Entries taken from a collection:
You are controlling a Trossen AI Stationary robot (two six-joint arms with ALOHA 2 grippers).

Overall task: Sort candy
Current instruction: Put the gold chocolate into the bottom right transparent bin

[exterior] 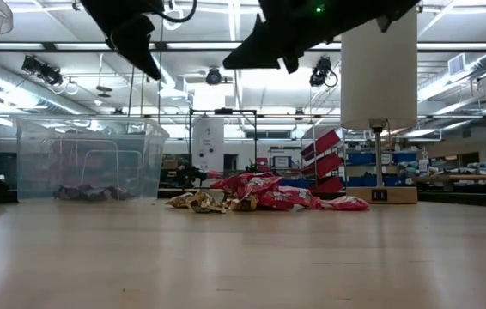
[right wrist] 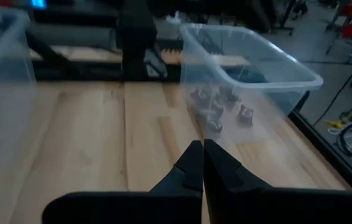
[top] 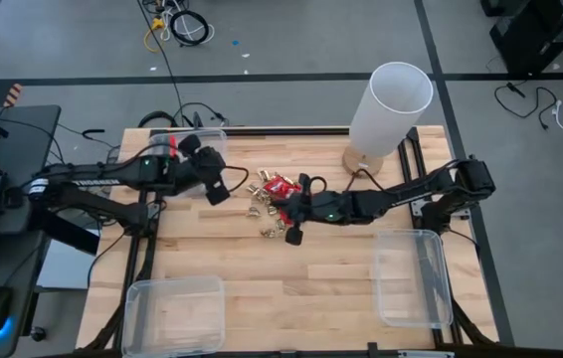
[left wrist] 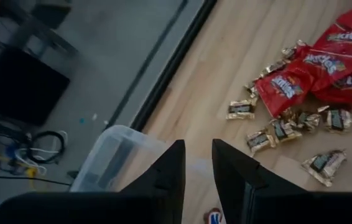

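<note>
The candy lies in one pile at the table's middle: red packets [top: 280, 185] [exterior: 264, 190] [left wrist: 325, 62] with gold-foil pieces [top: 259, 206] [exterior: 200, 202] [left wrist: 269, 138] at its left and near side. My left gripper [top: 222, 189] [left wrist: 196, 163] hangs open to the left of the pile, above the table, beside the far-left clear bin [top: 197, 139]; nothing sits between its fingers. My right gripper [top: 281, 207] [right wrist: 201, 152] is shut and raised over the pile, pointing toward the left. I see nothing in it. Several dark pieces [right wrist: 216, 109] [exterior: 88, 192] lie in that bin.
A clear bin [top: 172, 310] stands at the near left and another [top: 413, 276] at the near right. A white cylinder lamp [top: 389, 107] on a wooden base stands at the far right. Bare wood lies between the pile and the near bins.
</note>
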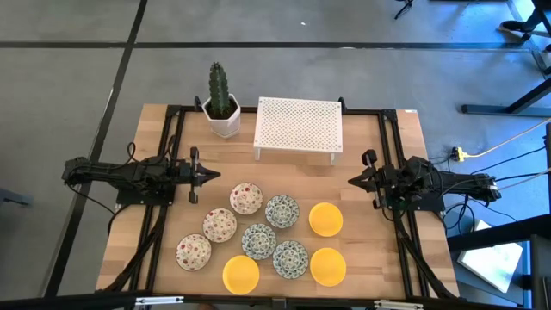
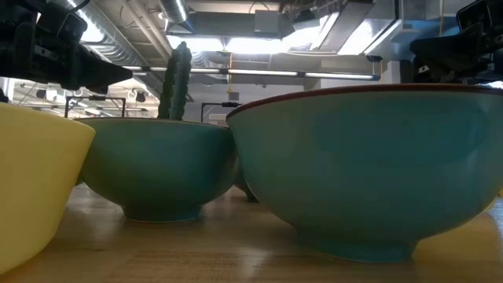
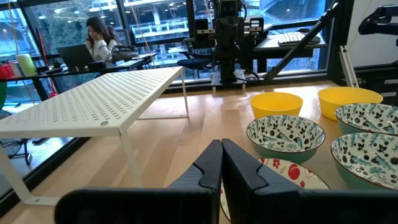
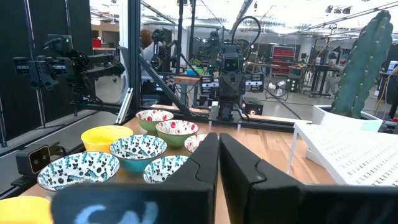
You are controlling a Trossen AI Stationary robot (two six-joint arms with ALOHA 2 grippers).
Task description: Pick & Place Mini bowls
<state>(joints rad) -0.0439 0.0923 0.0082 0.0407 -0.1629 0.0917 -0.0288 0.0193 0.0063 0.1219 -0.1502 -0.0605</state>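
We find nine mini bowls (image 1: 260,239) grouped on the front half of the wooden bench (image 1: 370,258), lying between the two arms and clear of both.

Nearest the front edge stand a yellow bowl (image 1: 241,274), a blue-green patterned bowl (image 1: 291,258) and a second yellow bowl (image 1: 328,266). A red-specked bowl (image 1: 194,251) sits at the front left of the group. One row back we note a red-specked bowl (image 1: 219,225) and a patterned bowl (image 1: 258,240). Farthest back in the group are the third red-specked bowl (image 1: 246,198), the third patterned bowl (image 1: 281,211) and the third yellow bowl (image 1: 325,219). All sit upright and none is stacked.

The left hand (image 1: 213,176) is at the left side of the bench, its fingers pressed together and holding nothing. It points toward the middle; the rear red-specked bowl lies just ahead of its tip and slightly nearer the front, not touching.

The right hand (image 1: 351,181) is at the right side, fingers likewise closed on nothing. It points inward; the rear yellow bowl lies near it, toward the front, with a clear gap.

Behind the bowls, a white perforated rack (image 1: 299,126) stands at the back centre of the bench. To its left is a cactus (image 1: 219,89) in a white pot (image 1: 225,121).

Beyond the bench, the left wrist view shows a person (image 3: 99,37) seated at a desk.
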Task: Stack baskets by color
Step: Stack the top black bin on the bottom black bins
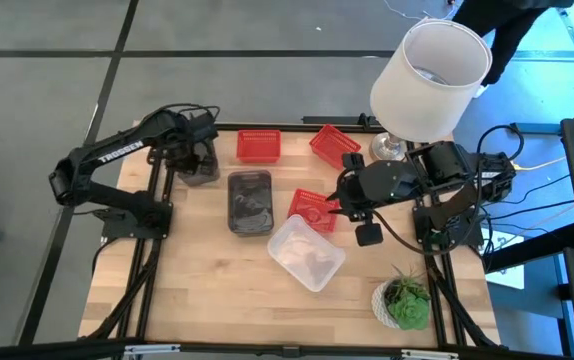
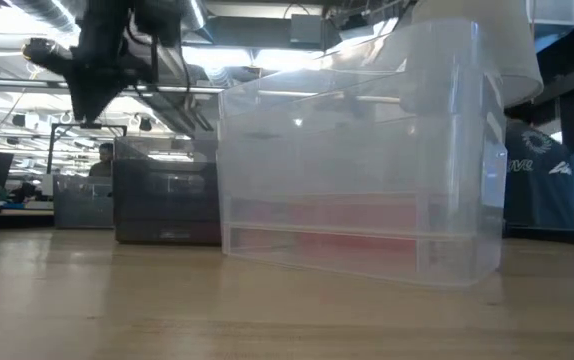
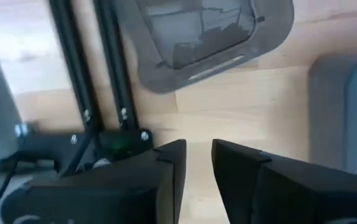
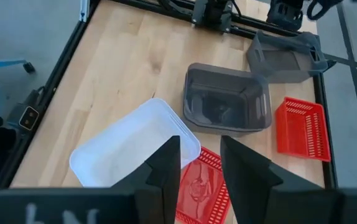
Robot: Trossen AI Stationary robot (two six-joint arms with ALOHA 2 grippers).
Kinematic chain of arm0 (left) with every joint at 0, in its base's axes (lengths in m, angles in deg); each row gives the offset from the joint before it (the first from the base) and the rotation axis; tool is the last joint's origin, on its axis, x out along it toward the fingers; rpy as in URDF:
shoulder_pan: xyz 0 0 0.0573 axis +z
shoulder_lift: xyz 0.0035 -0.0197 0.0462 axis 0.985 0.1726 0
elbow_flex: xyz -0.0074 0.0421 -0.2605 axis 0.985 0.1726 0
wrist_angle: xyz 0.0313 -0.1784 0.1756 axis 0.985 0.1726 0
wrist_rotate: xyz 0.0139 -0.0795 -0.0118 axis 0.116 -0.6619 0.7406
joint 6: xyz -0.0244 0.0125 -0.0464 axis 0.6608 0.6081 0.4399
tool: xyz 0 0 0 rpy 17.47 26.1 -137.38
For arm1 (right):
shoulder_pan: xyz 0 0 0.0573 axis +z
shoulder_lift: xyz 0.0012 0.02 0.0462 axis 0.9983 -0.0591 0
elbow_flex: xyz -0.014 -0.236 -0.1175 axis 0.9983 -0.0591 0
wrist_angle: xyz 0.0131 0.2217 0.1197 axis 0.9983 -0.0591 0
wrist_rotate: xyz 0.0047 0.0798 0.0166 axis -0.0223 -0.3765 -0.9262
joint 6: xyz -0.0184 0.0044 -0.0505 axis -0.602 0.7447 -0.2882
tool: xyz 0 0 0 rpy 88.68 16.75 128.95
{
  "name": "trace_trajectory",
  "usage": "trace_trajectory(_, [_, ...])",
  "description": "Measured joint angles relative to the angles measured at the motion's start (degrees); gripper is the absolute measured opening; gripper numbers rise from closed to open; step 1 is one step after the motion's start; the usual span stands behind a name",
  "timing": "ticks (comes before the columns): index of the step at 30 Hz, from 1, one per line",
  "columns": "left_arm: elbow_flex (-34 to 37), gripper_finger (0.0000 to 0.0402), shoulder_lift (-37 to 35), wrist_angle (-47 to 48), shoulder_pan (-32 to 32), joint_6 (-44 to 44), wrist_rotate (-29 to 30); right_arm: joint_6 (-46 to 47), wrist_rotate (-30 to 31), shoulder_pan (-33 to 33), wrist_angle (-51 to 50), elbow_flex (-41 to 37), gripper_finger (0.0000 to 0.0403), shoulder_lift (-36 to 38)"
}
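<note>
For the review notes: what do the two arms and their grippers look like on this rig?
Both arms are black, built of jointed segments. The left arm carries white TROSSEN lettering along one link. The right arm has black cables looping around its base. The left gripper and the right gripper each end in two flat, dark, wedge-shaped fingers.

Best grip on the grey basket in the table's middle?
Pinch one long wall of the grey basket at its rim, coming straight down. It sits upright, mouth open, and the thin wall suits a narrow hand. The side toward the left arm has bare table beside it.
</note>
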Motion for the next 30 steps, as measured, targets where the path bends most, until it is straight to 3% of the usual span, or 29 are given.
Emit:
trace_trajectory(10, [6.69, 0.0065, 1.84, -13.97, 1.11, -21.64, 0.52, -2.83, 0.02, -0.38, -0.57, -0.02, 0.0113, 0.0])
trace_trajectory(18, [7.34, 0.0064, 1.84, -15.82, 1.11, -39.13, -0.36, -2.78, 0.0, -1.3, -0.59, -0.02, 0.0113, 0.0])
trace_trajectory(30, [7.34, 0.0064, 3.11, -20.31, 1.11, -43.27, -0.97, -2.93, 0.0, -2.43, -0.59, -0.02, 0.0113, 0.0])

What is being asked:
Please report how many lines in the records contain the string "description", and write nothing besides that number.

Answer space:
2